[PSA] Stop using StrEnumAttr (Do use EnumAttr)

StrEnumAttr is going to be deprecated soon in favour of EnumAttr, which should work as a drop-in replacement.

StrEnumAttr is slow and memory inefficient; there aren’t many good reasons to use strings to store enum values over integers in MLIR other than for prettier assembly formats. However, with AttrDefs and attribute assembly formats, this is redundant.
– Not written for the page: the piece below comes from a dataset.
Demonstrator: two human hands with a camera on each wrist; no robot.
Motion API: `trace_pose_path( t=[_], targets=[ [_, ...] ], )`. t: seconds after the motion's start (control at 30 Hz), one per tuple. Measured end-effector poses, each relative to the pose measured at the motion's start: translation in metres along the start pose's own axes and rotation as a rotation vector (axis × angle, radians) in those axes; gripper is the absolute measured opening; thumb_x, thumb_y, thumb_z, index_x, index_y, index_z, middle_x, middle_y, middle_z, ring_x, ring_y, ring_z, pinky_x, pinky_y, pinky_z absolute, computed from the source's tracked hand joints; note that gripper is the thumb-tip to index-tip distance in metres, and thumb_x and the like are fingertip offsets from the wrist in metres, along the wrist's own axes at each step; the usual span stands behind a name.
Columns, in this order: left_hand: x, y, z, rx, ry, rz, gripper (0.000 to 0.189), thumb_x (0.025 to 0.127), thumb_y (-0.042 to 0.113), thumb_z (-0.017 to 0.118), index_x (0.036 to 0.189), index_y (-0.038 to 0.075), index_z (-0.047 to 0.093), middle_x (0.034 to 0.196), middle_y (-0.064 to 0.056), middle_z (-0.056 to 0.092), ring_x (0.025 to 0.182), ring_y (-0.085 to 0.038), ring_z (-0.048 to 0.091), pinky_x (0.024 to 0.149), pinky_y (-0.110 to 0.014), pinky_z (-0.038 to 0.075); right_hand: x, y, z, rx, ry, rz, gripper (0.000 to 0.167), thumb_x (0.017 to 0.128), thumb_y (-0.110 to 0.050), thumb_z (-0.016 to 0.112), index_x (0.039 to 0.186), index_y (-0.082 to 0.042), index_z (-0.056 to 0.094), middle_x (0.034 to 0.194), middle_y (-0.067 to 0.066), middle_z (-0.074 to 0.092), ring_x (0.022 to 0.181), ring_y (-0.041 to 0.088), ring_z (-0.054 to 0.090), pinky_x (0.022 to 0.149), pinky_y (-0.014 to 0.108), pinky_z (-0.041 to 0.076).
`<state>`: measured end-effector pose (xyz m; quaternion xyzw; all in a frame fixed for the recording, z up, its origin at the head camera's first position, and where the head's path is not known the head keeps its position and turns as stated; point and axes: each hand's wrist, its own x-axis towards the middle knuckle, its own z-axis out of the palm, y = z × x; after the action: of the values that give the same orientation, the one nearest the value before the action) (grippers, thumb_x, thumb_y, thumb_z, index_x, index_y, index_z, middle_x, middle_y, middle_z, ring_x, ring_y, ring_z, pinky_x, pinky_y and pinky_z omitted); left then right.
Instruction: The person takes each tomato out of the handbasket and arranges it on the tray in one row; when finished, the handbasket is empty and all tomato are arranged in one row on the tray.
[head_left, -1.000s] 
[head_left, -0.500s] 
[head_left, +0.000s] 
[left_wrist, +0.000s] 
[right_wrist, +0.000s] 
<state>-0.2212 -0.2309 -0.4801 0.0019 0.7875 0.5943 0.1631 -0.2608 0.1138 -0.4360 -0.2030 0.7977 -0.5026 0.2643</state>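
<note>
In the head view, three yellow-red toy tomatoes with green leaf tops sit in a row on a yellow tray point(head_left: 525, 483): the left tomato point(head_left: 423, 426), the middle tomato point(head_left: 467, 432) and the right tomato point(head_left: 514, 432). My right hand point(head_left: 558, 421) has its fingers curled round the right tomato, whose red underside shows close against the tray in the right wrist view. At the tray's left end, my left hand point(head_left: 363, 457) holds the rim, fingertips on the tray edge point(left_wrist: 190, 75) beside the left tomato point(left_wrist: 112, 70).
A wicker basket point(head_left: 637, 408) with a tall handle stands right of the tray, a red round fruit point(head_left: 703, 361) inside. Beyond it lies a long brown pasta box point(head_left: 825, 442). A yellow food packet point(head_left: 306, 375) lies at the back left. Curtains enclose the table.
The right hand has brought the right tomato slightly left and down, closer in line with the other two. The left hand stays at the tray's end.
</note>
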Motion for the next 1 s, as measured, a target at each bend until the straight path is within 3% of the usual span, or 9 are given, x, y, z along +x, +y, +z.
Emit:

Here’s how you can convert a StrEnumAttr to use the new EnumAttr

// Before
def MyEnumAttr : StrEnumAttr<"MyEnum", "", [
  StrEnumAttrCase<"A">,
  StrEnumAttrCase<"B">
]>;

// After (pick an integer enum of your choice)
def MyEnum : I32EnumAttr<"MyEnum", "", [
  I32EnumAttrCase<"A", 0>,
  I32EnumAttrCase<"B", 1>
]> {
  // Don't generate a C++ class! We want to use the AttrDef
  let genSpecializedAttr = 0;
}
// Define the AttrDef
def MyEnum : EnumAttr<MyDialect, MyEnum, "my_enum">;

The assembly format will change as well:

// For `assemblyFormat = "$my_enum attr-dict"`
my_dialect.my_op "A"
// Becomes
my_dialect.my_op A

And no more string comparisons in C++!

if (op.getEnum() == "A") { ... }
// Becomes
if (op.getEnum() == MyEnum::A) { ... }

At the moment, it requires slightly more boilerplate code to define an EnumAttr. However, once StrEnumAttr (and later BitEnumAttr) are deprecated, much of this boilerplate code can go away.